YOUR TASK: Begin at the line containing "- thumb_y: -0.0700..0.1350" in the data below and go on through the line containing "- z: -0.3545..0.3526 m", repeating each line exactly; include both ends and no other line.

DATASET EXCERPT:
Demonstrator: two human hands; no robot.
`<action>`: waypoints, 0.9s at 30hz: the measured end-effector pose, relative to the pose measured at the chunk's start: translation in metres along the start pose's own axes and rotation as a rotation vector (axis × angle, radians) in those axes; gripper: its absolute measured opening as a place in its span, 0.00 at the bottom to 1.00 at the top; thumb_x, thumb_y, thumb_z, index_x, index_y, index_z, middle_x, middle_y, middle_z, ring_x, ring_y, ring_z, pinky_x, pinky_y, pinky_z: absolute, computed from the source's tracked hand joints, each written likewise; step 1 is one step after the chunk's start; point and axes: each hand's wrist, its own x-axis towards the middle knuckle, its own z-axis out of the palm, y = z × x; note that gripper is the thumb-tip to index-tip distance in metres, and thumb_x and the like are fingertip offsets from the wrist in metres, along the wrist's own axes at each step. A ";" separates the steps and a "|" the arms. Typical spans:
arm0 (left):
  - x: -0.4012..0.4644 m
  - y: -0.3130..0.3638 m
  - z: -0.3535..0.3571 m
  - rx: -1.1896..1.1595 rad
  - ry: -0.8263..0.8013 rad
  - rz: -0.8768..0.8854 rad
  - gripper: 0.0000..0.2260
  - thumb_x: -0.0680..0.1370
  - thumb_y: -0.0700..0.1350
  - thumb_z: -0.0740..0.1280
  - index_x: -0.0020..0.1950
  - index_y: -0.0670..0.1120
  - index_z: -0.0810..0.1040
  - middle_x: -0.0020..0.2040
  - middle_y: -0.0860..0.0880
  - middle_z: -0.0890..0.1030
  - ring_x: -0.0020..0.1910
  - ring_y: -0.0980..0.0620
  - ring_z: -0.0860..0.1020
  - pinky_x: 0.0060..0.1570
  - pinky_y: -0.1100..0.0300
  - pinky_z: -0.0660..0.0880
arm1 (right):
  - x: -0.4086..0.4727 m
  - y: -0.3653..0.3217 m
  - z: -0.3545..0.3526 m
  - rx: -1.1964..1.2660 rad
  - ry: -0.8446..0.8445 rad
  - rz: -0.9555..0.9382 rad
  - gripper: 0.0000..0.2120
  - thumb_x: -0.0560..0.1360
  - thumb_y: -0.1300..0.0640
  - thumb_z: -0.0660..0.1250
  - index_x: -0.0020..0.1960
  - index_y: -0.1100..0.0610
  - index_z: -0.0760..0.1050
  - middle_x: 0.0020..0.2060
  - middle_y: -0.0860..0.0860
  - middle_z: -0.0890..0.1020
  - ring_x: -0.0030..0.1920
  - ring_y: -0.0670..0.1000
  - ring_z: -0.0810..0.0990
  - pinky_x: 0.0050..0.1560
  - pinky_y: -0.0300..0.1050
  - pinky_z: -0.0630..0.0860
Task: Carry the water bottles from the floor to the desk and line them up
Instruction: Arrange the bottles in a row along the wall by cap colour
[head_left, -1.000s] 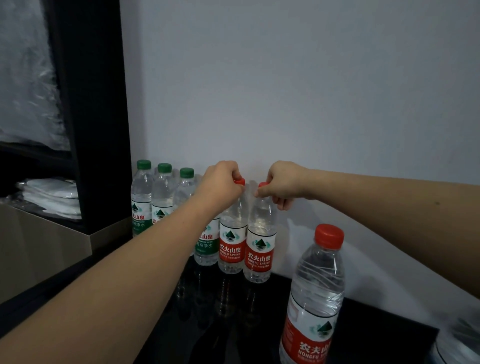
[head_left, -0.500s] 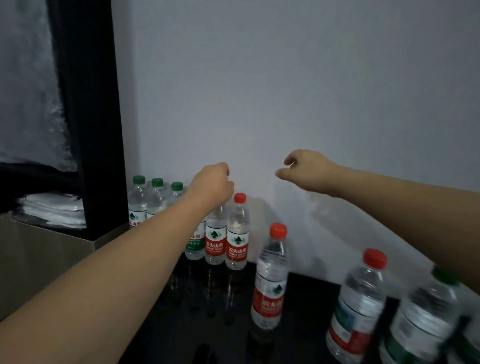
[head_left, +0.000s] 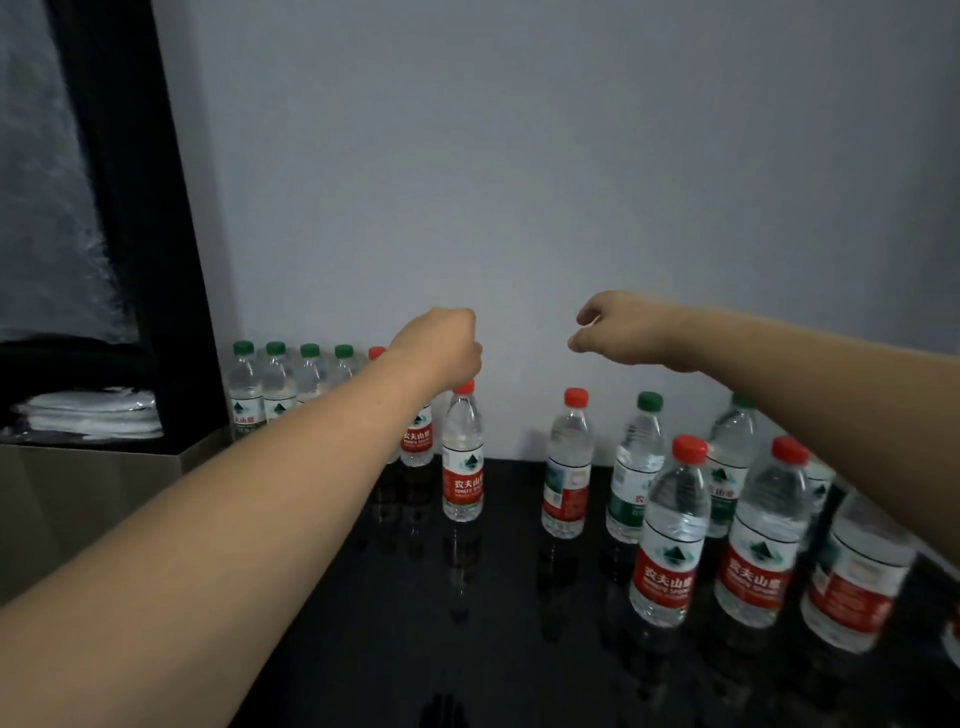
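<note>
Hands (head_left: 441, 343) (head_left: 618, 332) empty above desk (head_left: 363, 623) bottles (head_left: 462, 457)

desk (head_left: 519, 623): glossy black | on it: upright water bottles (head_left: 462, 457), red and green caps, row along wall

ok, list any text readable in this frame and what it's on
"农夫山泉" in white on the red label of the red-capped bottle standing at the end of the row.
"农夫山泉" on the red label of the near red-capped bottle.
"农夫山泉" on the red label of the next red-capped bottle, softer.
Small Latin line under each: too blurred to read.
Green-label bottles and the back label of the turned bottle: too small or blurred.
</note>
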 end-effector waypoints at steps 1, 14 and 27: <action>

COMPLETED TASK:
  - thumb_y: -0.0700..0.1350
  - thumb_z: -0.0740..0.1280
  - index_x: -0.0020..0.1950
  - index_y: -0.0670..0.1120
  - index_z: -0.0810..0.1040
  - middle_x: -0.0020..0.2040
  - middle_y: -0.0860..0.0880
  - middle_z: -0.0890..0.1030
  - ring_x: -0.0020..0.1910
  - ring_y: -0.0980..0.0620
  - ring_z: -0.0860..0.1020
  - pinky_x: 0.0060..0.1570
  - pinky_y: -0.1100..0.0300
  - pinky_z: -0.0660..0.0880
arm1 (right):
  - x: -0.4086..0.4727 m
  - y: -0.3653..0.3217 m
  - z: -0.3545..0.3526 m

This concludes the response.